Food probably... I am not sure though. She says that she has done extensive research into feeding practices and she generally feeds them every 2-3 days and lets them gorge with at least a once a week diet of chicken. I tend to think this is a major player in this as well... my thought on this is that the more they are treated like they are in the wild, the more they will behave like it. It seems to me that the feeding should be more regular (daily) and that they should understand that the food isn't their "right" to be taken as they see fit, but it should be a "nonproblem" which would, in my mind anyway, lead towards more domesticated behavior.
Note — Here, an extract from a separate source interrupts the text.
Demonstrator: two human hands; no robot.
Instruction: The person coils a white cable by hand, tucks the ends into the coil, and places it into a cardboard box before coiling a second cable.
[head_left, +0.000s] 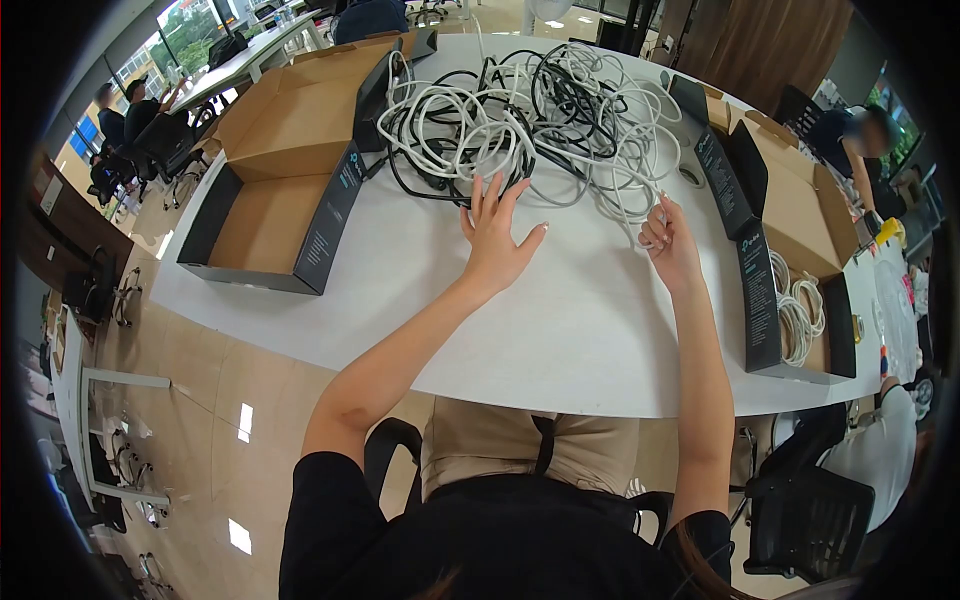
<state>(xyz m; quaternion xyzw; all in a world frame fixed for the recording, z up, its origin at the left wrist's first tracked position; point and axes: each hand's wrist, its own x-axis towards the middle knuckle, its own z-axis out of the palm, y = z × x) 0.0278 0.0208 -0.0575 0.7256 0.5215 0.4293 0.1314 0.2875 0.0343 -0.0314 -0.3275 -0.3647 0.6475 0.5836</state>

All the dogs are fixed... each one of them as she collected them spent time in the vets office either being fixed or fixed up... Daisy had 8 grand worth of surgery as she had been run over by a car when she was first found and was seriously hurt. I don't doubt that she has the best interest of the animals in mind, and I know that she is making the effort to take good care of them, I just find myself wondering if she is trying to mix too many different "styles" of handling and just making things worse.

She is not planning on getting any more animals until she has her acreage, but when she does, because of the issues already, I am concerned that she will have little more than a wild pack of dogs when she does.

I do want to acknowledge her though, Beowuff was considered to be a vicious dog and was scheduled to be put down, he is now one of the most gentle and loving animals I have ever had the pleasure of knowing... I truly enjoy playing with him so I know she is doing something right.

We were also told that the two females should be left to just fight it out and that they would figure it out on their own, but the last time they got to each other, they were going for the throat... not exactly what I would call a simple contest.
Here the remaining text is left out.